When storms swarm around Swedbank and Danske Bank in the fall of 2018, SEB proudly reports on their work on money laundering in Estonia.

"In Estonia, we have conducted 21 money laundering-related audits with the Estonian Financial Supervisory Authority since 2008 and 9 independent independent audits since 2008. And we have no red flags," says Johan Torgeby in the third quarter report 2018.

Want to take control

Johan Torgeby became CEO in 2017 and has worked at the bank since 2009. He has been on the bank's management since 2014. He should know about the extent of the money laundering problem at the bank. Several of his colleagues in the management team have worked in the bank's Baltic branch. Just as in Swedbank, SEB says that they mostly have customers residing in the Baltic States, and also that they are a corporate bank. In its annual reports, on the other hand, SEB divides the bank's operations in the Baltic States into two parts: office operations and private banking, banking services for high value net income people, that is, very wealthy people.

After Johan Torgeby refused to be interviewed by SVT's Assignment Review, SEB sent late pages to publish the flows from foreign customers to the bank in Estonia. SEB wants to take control of the story of their operations in the Baltic States.

Plenty of red flags

Now that the bank chooses to rely on foreigners' transactions in Estonia, Johan Torgeby's appearance in front of investors and shareholders appears to be remarkable. For red flags it seems to have been plenty.

Between the years 2009 - 2018, this amounts to a total of EUR 47.7 billion, equivalent to SEK 500 billion that was closed through the bank by foreign customers in Estonia alone.
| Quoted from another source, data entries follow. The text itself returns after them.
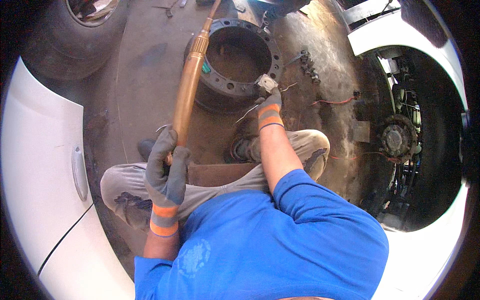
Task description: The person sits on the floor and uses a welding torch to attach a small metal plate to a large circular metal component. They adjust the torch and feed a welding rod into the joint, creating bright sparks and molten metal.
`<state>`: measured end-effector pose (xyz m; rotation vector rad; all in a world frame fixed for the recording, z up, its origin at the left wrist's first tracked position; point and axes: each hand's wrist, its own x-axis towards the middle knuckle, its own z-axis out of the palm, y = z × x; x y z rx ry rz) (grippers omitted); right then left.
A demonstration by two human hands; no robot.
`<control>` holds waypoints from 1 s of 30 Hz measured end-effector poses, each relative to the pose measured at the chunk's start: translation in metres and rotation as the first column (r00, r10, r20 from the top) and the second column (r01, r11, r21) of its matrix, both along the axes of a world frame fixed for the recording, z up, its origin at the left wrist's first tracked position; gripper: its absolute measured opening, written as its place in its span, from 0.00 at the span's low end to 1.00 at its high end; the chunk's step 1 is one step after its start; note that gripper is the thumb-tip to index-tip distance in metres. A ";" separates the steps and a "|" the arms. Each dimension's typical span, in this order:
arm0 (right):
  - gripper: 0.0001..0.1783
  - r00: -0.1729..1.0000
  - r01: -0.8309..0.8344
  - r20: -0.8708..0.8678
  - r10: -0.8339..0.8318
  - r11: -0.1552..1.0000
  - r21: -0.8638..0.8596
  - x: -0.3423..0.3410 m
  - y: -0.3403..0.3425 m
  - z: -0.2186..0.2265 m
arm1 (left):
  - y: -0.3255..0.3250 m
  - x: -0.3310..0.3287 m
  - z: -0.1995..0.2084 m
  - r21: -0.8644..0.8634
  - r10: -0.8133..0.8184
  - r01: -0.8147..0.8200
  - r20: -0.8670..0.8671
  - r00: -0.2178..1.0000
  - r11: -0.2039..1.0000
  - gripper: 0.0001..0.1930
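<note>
My left hand (168,167), in a grey glove with an orange-striped cuff, is closed around the lower end of a long copper-coloured cylinder (188,90). It slants up and away, with a ribbed collar near the top and a thinner rod beyond. My right hand (270,103), gloved the same way, grips a small pale part with a round face (268,83). Thin white wires (246,114) stick out on both sides of that hand. Just beyond lies a large dark metal ring (272,55) with bolt holes around its rim; the pale part overlaps its near right edge in view.
White vehicle panels stand at left (45,130) and right (370,40). A wheel hub (396,140) shows inside the right wheel arch. A tyre (70,50) is at the far left. Dark small parts (309,67) and a red cable (335,101) lie on the floor.
</note>
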<state>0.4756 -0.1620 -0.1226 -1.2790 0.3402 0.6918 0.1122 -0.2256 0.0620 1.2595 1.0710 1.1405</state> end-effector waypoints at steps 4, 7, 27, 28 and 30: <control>0.14 0.983 -0.148 0.113 0.148 0.989 -0.009 0.016 -0.012 -0.025 | -0.002 0.002 0.000 -0.078 0.004 -0.002 0.023 1.000 0.997 0.17; 0.16 0.973 -0.226 0.041 0.228 0.973 -0.054 0.009 -0.015 -0.034 | 0.001 0.004 -0.001 0.016 -0.007 0.007 0.000 1.000 1.000 0.17; 0.23 0.799 -0.502 0.053 0.599 0.713 -0.490 0.043 -0.026 -0.014 | -0.004 0.012 0.002 -0.060 -0.013 0.014 0.026 1.000 0.998 0.17; 0.23 0.801 -0.496 0.062 0.596 0.717 -0.490 0.044 -0.026 -0.016 | -0.004 0.012 0.002 -0.050 -0.017 0.018 0.009 1.000 0.999 0.16; 0.23 0.801 -0.486 0.078 0.594 0.721 -0.494 0.047 -0.025 -0.017 | -0.005 0.011 0.000 -0.029 -0.029 0.028 -0.024 0.999 0.999 0.16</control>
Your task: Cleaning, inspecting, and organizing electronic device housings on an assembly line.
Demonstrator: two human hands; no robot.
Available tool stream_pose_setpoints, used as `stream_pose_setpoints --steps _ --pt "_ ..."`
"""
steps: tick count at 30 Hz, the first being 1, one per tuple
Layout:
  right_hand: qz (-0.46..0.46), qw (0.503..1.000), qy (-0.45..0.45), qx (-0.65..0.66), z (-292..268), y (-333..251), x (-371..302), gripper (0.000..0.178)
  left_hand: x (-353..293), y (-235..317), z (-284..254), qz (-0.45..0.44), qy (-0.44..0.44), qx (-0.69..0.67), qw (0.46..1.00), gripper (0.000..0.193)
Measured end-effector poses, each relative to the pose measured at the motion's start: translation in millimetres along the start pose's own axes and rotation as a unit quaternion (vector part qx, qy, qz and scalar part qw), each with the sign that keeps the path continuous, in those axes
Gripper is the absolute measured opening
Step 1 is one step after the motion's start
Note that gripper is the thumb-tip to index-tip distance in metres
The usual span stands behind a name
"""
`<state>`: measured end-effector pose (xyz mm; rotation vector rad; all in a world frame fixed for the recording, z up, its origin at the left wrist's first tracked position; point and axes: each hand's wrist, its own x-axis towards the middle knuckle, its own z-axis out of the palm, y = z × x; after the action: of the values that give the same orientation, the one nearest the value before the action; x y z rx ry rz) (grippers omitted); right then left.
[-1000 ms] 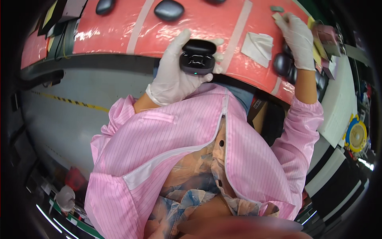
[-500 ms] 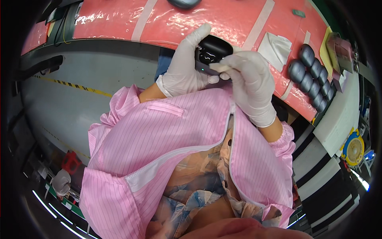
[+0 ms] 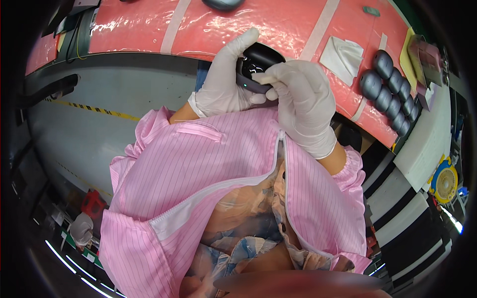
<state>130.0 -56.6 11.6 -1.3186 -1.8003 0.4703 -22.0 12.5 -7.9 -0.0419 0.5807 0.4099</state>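
My left hand (image 3: pixel 222 82), in a white glove, is wrapped around an open black earbud charging case (image 3: pixel 242 80). Its lid is raised, and a small green light glows on the front. In my gloved right hand (image 3: pixel 309 102), the fingers are pinched together at the case's front right edge. A small cream-coloured piece (image 3: pixel 265 78) sticks out from that pinch over the case opening. What exactly it is, I cannot tell. Glossy black shapes show inside the case, partly hidden by my fingers.
Several closed dark grey cases (image 3: pixel 390 94) stand in rows on the red-covered table (image 3: pixel 208 32) to the right. A folded white cloth (image 3: pixel 343 57) lies between them and my right hand. Another dark rounded case (image 3: pixel 223 4) is at the far edge. A yellow fan (image 3: pixel 443 183) stands farther right.
Both hands and the case have shifted slightly left. The cream-coloured piece has moved from the case's front rim to over its opening, still in my right fingers.
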Motion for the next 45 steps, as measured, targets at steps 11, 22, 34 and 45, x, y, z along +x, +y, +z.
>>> stream_pose_setpoints --steps 11,22,34,45 --pt "-0.071 0.996 -0.051 0.005 -7 9 10 0.021 -2 2 8 0.027 0.096 0.017 0.995 0.054" --pt "-0.059 0.995 0.001 -0.076 -7 23 -8 0.027 -2 6 -1 -0.028 -0.013 0.01 0.999 0.055" --pt "0.104 0.94 0.049 -0.321 -89 95 56 0.028 -28 19 -23 -0.046 -0.074 0.001 0.996 0.076" --pt "-0.077 0.919 -0.101 -0.373 -54 54 13 0.026 -145 234 -276 0.6 0.095 -0.299 0.736 0.031"
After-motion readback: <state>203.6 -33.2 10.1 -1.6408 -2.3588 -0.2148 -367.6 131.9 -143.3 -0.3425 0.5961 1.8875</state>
The situation in Latvia and Lithuania is still unknown. For that, SEB has chosen not to tell about. And if we buy the bank's own crisis communication - and their own definition of a high-risk customer, that's about a total of SEK 80 billion in today's rate. Money the bank obviously should not have taken in with pliers.

When SVT's Assignment Review reviews 194 high-risk customers living abroad, the problems in the sample also appear to be anything but limited. 130 customers with transactions worth SEK 2 billion are flagged red: There is a strong suspicion of money laundering.

The Magnitsky business is shoveling

What is most needed in the material Assignment Review has access to is the SEK 475 million that the bank is suspected of washing for those involved in the Magnitsky business. Sergei Magnitsky was killed when he tried to expose corruption in Russia and the money is blood-stained. This is something that the bank has always been able to pay attention to to investors and the general public.

SEB also does not want to tell you how much the bank has earned on so-called non-resident clients, high-risk customers who are not resident in the country. At Danske Bank's Estonian unit for foreign customers, the return on equity was several hundred percent at most. This compares with a few percent at most for the bank as a whole.

If the situation was the same on SEB, it should have ringed a lot of warning bells for a long time and maybe one and another red flag. Assignment Review shows that there has been suspected money laundering in SEB's Baltic operations. It is possible that SEB received only a small part of the money-laundering cake from Russia - but being a little better than the worst in the class is not good enough.